Il a commenté en disant : "À la suite de l'interception illégale de la flottille dans les eaux internationales et du kidnapping illégal de plus de 400 activistes de différentes parties du monde, Israël adopte une politique systématique fondée sur l'humiliation et l'abus à l'égard des activistes et des solidaires, qui cherchent à faire face aux crimes israéliens continus contre le peuple palestinien et à briser le blocus illégal imposé à la bande de Gaza".

Il a souligné que "ces documentations prolongent celles que le centre Adala a précédemment documentées concernant des modèles similaires de mauvais traitements et d'abus envers les participants à des missions de flottille précédentes, sans que les autorités israéliennes n'aient à faire face à une quelconque responsabilité". Depuis quelques heures, une équipe d'avocats de "Adala", accompagnée d'un groupe de bénévoles, est entrée dans les installations du port, leur fournissant actuellement des conseils juridiques aux détenus, et ils continueront à travailler pour garantir leurs droits et demander leur libération immédiate et inconditionnelle. Le centre "Adala" appelle également la communauté internationale à prendre des mesures urgentes et immédiates pour protéger les participants à la flottille contre ce comportement inhumain et illégal de la part des responsables et des autorités israéliennes, comme il a été déclaré dans son communiqué.

Le centre de droits "Adala" a déclaré dans un communiqué : "À la suite de l'interception par l'armée israélienne des navires de la coalition de la flottille de la liberté (FFC) et de la flottille de résilience mondiale (GSF) dans les eaux internationales, des dizaines de participants aux deux flottilles ont été transférés de force au port d'Ashdod, parmi lesquels des solidaires internationaux, des défenseurs et défenseures des droits de l'homme, des équipes médicales, ainsi que des journalistes".

Il a souligné que la détention constitue une grave violation du droit international et représente une prolongation des politiques de punition collective et de famine exercées par Israël à l'encontre des Palestiniens dans la bande de Gaza.
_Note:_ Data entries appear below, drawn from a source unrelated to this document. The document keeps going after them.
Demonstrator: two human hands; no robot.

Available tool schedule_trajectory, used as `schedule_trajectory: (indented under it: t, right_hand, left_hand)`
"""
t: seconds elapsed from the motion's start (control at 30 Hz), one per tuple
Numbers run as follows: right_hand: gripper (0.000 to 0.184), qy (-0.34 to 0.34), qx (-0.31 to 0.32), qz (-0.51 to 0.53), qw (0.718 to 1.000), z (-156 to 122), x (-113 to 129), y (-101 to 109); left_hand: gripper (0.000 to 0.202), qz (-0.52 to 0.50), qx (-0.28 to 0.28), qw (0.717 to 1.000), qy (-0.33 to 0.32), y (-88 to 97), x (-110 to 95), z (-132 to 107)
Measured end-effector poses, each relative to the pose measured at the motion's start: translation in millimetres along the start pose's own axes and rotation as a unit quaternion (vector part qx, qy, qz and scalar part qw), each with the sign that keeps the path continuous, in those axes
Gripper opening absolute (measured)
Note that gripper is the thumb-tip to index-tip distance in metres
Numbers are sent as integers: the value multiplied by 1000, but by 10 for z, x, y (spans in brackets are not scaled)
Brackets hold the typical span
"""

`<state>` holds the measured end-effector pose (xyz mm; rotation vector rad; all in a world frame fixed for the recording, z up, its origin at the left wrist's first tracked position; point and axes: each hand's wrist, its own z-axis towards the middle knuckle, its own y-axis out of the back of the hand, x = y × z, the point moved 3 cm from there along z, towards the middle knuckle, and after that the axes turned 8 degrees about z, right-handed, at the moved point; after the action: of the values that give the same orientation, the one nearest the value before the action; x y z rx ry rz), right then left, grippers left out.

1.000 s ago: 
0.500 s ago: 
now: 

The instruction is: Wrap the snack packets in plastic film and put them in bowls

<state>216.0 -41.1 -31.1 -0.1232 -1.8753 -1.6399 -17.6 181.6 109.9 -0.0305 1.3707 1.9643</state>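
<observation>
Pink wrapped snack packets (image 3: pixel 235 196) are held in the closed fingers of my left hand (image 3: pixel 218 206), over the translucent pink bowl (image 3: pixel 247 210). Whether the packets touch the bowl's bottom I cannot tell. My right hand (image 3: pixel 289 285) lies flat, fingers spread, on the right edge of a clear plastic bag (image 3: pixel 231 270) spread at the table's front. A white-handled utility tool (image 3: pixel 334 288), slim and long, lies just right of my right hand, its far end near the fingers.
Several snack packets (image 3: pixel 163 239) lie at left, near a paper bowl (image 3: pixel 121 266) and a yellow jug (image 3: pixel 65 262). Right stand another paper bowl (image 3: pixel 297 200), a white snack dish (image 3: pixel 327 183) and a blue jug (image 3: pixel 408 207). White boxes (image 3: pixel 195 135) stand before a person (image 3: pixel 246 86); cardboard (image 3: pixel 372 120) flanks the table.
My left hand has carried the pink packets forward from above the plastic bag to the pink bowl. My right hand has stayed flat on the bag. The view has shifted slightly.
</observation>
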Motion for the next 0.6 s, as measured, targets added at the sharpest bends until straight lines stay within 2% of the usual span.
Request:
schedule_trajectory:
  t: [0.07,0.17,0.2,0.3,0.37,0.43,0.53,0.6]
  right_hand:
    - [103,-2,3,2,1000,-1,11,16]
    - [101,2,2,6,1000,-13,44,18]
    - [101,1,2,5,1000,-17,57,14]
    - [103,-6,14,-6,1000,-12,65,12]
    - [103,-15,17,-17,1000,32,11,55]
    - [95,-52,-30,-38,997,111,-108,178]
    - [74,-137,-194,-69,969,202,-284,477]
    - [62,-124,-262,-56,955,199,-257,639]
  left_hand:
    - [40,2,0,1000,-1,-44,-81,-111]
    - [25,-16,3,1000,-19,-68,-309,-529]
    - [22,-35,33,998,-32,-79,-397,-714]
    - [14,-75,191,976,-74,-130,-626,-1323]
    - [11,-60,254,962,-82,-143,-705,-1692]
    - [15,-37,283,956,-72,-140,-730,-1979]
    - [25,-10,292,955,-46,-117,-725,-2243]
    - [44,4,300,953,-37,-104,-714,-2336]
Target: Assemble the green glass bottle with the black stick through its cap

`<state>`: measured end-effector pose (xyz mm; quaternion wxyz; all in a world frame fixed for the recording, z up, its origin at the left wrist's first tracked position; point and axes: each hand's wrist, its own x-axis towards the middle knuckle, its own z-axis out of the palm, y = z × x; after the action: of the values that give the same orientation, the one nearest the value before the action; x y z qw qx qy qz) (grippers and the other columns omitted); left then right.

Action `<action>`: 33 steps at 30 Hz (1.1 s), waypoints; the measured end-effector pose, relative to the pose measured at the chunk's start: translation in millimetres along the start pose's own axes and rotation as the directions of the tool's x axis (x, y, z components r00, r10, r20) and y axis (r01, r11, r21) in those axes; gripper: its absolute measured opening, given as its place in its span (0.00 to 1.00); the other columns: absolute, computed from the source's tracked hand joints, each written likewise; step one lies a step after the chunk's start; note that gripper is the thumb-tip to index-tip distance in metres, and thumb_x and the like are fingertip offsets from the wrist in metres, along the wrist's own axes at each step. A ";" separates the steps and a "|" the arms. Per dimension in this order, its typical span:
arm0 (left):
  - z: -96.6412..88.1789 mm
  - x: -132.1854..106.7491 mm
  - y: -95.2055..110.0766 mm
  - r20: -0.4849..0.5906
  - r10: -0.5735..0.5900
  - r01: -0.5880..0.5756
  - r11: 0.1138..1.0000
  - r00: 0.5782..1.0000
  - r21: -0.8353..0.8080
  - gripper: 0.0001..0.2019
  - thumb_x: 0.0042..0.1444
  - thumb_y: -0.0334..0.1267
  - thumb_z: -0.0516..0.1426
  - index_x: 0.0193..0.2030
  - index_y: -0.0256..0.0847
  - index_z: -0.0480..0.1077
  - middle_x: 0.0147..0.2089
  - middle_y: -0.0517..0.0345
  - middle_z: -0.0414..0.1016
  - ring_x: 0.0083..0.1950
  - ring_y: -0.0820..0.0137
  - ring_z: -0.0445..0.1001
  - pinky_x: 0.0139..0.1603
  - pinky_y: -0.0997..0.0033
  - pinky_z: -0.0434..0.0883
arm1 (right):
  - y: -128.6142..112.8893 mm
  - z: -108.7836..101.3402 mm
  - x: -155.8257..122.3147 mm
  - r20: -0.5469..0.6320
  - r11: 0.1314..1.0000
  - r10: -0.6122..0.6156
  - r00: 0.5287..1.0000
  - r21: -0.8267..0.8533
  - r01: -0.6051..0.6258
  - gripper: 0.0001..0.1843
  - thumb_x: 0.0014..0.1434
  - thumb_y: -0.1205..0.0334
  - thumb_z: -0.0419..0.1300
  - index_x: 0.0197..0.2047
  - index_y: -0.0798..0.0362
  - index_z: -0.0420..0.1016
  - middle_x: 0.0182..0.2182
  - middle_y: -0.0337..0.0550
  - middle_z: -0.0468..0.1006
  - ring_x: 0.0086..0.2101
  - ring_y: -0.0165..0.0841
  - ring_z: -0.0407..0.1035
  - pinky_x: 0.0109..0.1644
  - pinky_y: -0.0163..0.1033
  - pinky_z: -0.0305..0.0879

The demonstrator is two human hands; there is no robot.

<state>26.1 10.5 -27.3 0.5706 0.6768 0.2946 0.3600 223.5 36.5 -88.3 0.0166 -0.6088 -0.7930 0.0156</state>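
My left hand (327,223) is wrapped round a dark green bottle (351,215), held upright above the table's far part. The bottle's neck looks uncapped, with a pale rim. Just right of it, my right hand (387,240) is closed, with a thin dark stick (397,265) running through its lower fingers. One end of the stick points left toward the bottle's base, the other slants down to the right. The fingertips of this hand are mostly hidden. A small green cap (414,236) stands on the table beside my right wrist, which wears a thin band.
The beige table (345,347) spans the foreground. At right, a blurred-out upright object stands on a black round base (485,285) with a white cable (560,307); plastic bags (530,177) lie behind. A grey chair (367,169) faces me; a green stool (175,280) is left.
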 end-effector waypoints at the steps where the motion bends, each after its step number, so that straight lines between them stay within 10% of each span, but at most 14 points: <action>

La flottille de résilience mondiale avait annoncé lundi matin que les forces israéliennes avaient pris d'assaut ses bateaux, qui étaient au nombre d'environ cinquante.

Dans une publication ultérieure sur la plateforme "X", il a déclaré que "l'occupation israélienne a à nouveau intercepté illégalement et violemment notre flottille internationale de bateaux humanitaires et kidnappé nos volontaires", appelant à la "libération rapide des activistes et à la levée du blocus imposé à Gaza".

Appels et condamnations

De son côté, une porte-parole du ministère indonésien des Affaires étrangères a déclaré que neuf citoyens indonésiens faisant partie de la flottille "ont tous été signalés comme ayant été arrêtés par Israël".

Ben Gvir aux côtés des activistes de la flottille, les mains menottées et allongés au sol

L'Indonésie a appelé Israël à libérer immédiatement tous les navires et membres d'équipage, ajoutant que "tous les canaux diplomatiques et procédures consulaires seront utilisés pleinement". Le journal indonésien "Republika" avait précédemment indiqué que deux de ses journalistes faisaient partie des neuf Indonésiens détenus.

La Turquie et l'Espagne ont toutes deux condamné l'opération d'interception. Les organisateurs ont déclaré que la flottille comptait également 15 citoyens irlandais, dont Margaret Connolly, la sœur de la présidente Catherine Connolly.

Le président sud-coréen Lee Jae-myung a déclaré mercredi que les autorités israéliennes avaient arrêté des citoyens sud-coréens dans les eaux internationales, qualifiant ces actes de "flagrant dépassement des frontières". Il a mentionné lors d'une réunion du cabinet qu'Israël avait détenu les citoyens pour des raisons non fondées sur le droit international et s'est demandé s'il était possible de laisser passer de tels actes sans réaction.